:: The data ::
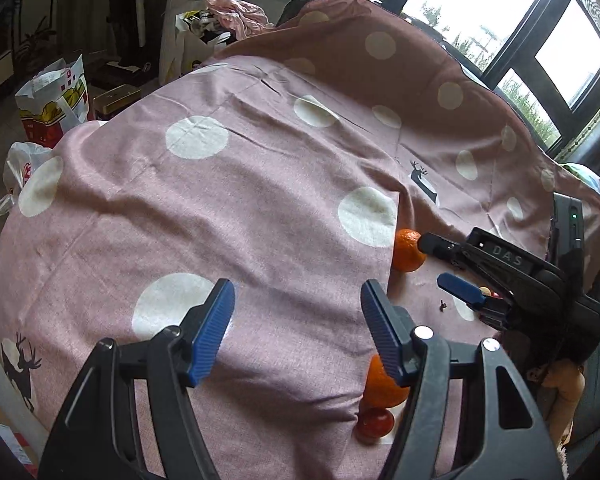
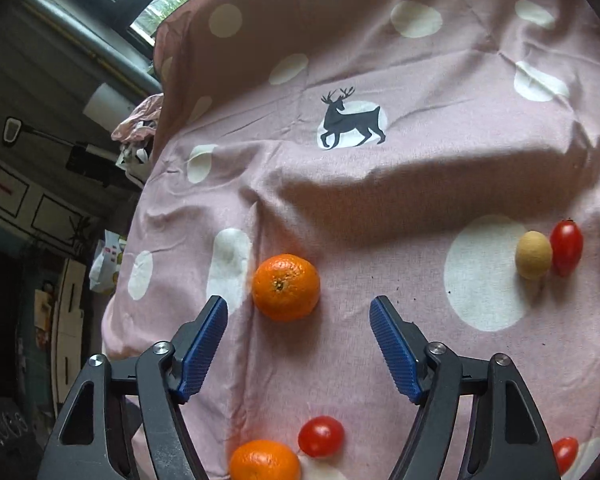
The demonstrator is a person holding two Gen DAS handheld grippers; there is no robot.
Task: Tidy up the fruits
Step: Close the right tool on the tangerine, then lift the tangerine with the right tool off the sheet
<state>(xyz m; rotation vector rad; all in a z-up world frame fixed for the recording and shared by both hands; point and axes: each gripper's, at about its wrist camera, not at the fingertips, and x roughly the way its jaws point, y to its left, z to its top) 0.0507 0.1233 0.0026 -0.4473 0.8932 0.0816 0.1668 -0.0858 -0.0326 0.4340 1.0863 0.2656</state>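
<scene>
On a pink dotted cloth [image 2: 380,208] lie two mandarins, several red cherry tomatoes and a small tan round fruit [image 2: 533,255]. In the right wrist view my right gripper [image 2: 298,312] is open and empty, just short of one mandarin [image 2: 286,287]. A second mandarin [image 2: 265,461] and a tomato [image 2: 321,436] lie under it; more tomatoes sit right [image 2: 566,247] and lower right [image 2: 565,453]. In the left wrist view my left gripper [image 1: 298,298] is open and empty over bare cloth. The right gripper [image 1: 434,262] shows there beside a mandarin [image 1: 407,250]; another mandarin [image 1: 382,386] and a tomato [image 1: 375,424] lie lower.
The cloth [image 1: 220,208] drapes over a raised back at the far side. Shopping bags [image 1: 54,100] and clutter [image 1: 220,16] stand on the floor beyond the cloth's left edge. Windows [image 1: 500,20] are behind.
</scene>
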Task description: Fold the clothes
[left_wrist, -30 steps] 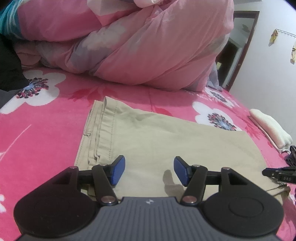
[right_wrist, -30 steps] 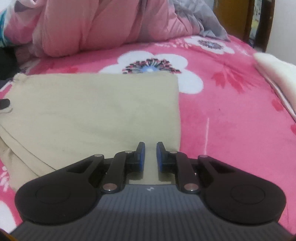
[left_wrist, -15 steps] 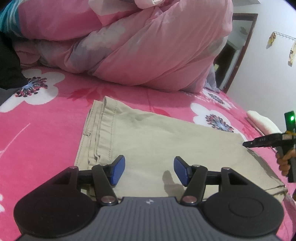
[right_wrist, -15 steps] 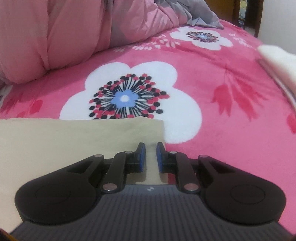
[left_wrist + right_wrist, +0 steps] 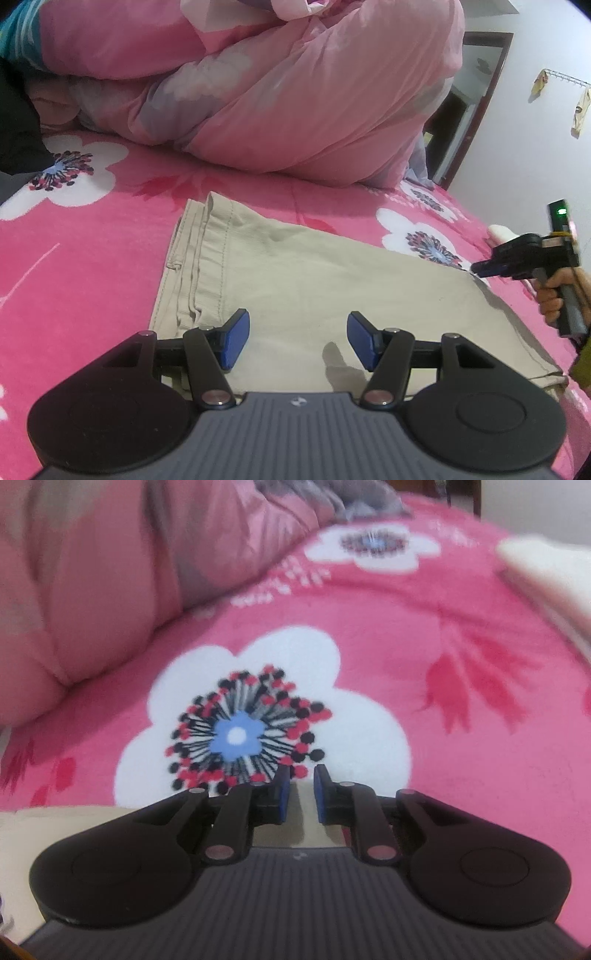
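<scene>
A beige garment [image 5: 314, 280] lies folded flat on the pink flowered blanket [image 5: 92, 258], its stitched hems at the left. My left gripper [image 5: 297, 325] hovers over its near edge, open, with nothing between the blue pads. At the garment's far right corner a hand [image 5: 550, 295] holds my right gripper [image 5: 476, 267], tips pointing at that corner. In the right wrist view, my right gripper [image 5: 301, 779] has only a narrow gap between its jaws. Nothing is pinched in it. The beige garment [image 5: 74, 816] shows just below and behind the fingers.
A big pink quilt [image 5: 258, 92] is heaped along the back of the bed. A folded white cloth [image 5: 546, 565] lies at the bed's right edge. Something black [image 5: 14, 129] sits at the far left. A dark doorway [image 5: 469, 110] and white wall stand beyond.
My right gripper has travelled across the beige garment to its far right corner, so the cloth has slid to the bottom of its view. The left gripper and the garment have not moved.
</scene>
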A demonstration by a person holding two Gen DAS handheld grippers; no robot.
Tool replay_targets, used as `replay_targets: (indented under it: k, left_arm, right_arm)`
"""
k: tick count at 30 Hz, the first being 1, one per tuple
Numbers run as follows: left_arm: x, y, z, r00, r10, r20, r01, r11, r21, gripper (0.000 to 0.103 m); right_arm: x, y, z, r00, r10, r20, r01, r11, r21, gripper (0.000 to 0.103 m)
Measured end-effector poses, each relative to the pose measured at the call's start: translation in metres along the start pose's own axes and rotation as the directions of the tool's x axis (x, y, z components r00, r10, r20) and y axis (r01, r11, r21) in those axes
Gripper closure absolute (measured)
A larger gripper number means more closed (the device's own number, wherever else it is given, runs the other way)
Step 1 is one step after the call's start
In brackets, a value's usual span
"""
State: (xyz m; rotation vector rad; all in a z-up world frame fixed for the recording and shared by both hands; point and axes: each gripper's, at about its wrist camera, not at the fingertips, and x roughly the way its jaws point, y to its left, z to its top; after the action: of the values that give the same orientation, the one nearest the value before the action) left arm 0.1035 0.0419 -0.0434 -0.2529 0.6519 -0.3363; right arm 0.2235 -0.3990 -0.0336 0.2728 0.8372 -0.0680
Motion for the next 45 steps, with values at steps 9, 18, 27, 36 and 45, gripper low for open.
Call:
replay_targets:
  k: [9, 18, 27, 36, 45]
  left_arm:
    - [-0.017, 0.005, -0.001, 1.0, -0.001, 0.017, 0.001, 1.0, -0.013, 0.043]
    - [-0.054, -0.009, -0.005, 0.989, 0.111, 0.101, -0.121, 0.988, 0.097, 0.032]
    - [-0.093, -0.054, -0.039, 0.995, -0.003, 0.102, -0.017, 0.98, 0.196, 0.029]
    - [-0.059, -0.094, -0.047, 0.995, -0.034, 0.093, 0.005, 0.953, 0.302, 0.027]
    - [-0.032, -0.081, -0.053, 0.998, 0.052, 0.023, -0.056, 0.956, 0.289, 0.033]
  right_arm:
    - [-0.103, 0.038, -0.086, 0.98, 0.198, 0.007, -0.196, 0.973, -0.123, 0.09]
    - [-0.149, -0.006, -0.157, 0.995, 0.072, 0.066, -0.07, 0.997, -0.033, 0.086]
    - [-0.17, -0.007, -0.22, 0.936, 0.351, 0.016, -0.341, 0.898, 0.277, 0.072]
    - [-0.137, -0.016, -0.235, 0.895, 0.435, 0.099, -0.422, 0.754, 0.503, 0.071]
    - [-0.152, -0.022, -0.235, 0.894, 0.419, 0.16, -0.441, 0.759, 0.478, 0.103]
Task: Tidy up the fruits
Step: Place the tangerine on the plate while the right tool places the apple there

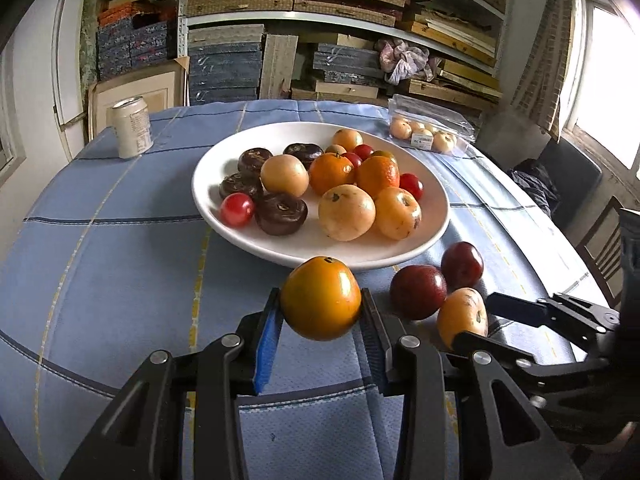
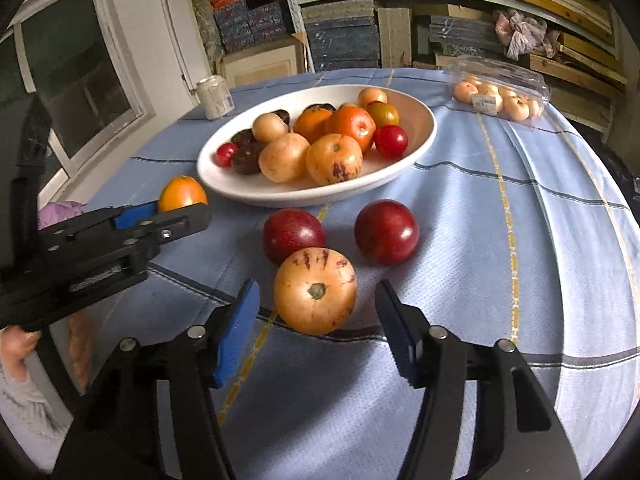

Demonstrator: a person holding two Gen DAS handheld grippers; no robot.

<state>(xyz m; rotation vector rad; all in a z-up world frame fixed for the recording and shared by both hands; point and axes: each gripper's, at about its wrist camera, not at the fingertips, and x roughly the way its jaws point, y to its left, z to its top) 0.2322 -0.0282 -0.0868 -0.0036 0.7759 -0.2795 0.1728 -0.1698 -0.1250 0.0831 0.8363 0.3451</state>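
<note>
Left gripper [image 1: 322, 308] has its jaws clamped on the orange tomato [image 1: 320, 298]; right gripper [image 2: 318, 312] jaws sit apart around the streaked fruit [image 2: 315, 291]. I'd center before squeezing, gently, then lift toward the plate [image 1: 434, 236].

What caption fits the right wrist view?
Right gripper straddles a pale striped round fruit on the blue checked tablecloth, jaws not yet touching, before a white oval plate of mixed fruit.

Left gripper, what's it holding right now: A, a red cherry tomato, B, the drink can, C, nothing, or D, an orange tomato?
D: the left gripper is closed on an orange tomato, lifted just in front of the white plate.
</note>
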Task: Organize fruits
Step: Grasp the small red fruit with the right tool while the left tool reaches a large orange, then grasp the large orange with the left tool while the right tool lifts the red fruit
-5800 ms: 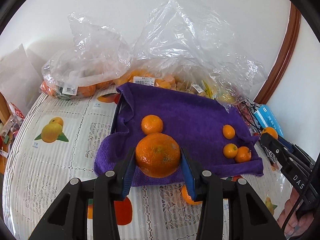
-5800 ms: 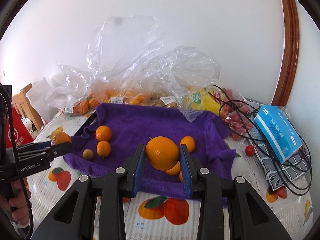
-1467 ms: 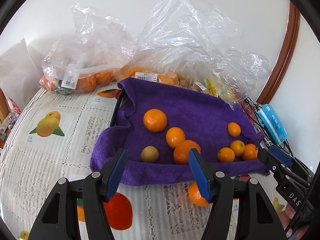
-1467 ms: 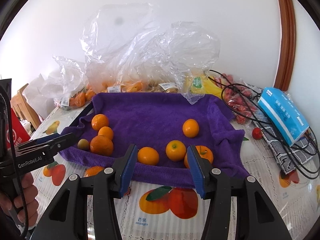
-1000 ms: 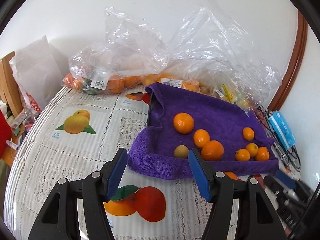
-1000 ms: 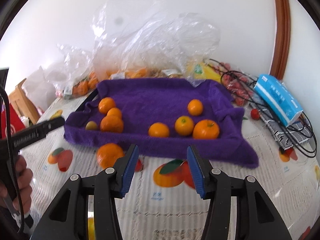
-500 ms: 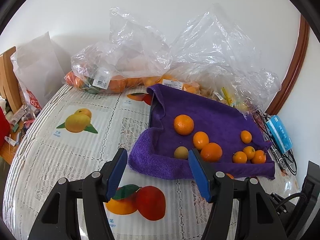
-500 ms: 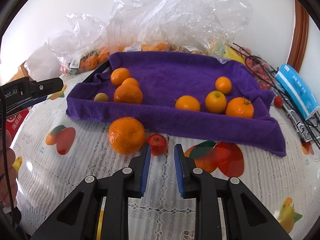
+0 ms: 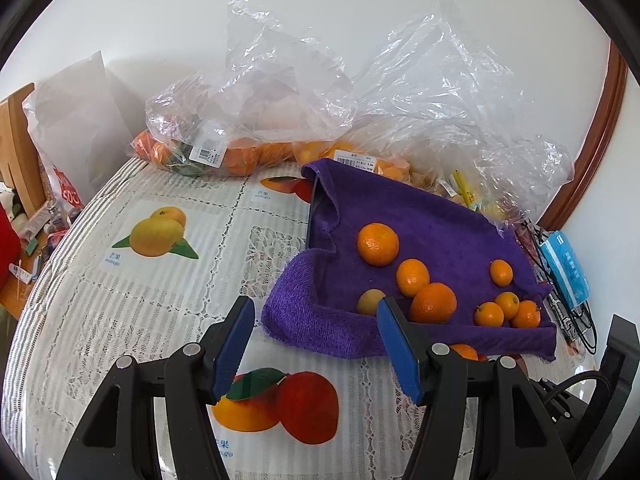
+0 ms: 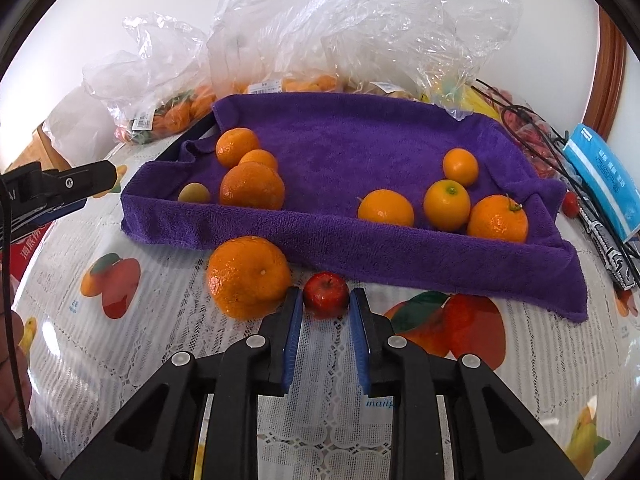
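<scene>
A tray lined with a purple towel [image 10: 360, 140] holds several oranges: a left group around a big one [image 10: 252, 186] and a right group of small ones [image 10: 446, 202]. In front of the tray, a large orange [image 10: 248, 276] lies on the tablecloth. Right beside it sits a small red fruit [image 10: 326, 294]. My right gripper [image 10: 326, 300] is shut on that red fruit, blue pads against its sides. My left gripper [image 9: 314, 308] hangs open over the tablecloth, left of the tray [image 9: 420, 216], with nothing between its fingers.
Clear plastic bags with more oranges [image 9: 248, 128] crowd the back by the wall. A blue tissue pack [image 10: 604, 184], black cables [image 10: 536, 132] and another small red fruit [image 10: 570, 204] lie right of the tray. A white bag [image 9: 68, 120] stands far left.
My right gripper came down and forward to the small red fruit, and its jaws narrowed from wide apart to closed around it. The left gripper stayed where it was, open.
</scene>
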Available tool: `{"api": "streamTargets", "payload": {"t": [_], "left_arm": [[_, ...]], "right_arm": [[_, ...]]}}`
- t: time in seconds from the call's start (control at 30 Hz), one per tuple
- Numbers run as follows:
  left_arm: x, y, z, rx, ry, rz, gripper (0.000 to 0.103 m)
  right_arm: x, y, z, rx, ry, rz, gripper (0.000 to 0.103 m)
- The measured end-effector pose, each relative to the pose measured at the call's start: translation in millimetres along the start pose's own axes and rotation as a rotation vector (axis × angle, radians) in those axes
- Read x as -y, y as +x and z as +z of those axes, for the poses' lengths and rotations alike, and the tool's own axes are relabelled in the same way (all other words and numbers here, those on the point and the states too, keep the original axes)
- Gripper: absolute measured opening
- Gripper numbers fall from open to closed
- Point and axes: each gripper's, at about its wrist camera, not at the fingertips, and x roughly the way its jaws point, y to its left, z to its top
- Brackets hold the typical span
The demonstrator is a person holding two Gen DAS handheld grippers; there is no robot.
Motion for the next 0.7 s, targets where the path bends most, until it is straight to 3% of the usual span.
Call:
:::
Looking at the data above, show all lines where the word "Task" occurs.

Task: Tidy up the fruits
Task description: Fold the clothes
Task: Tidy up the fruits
Task: Organize fruits

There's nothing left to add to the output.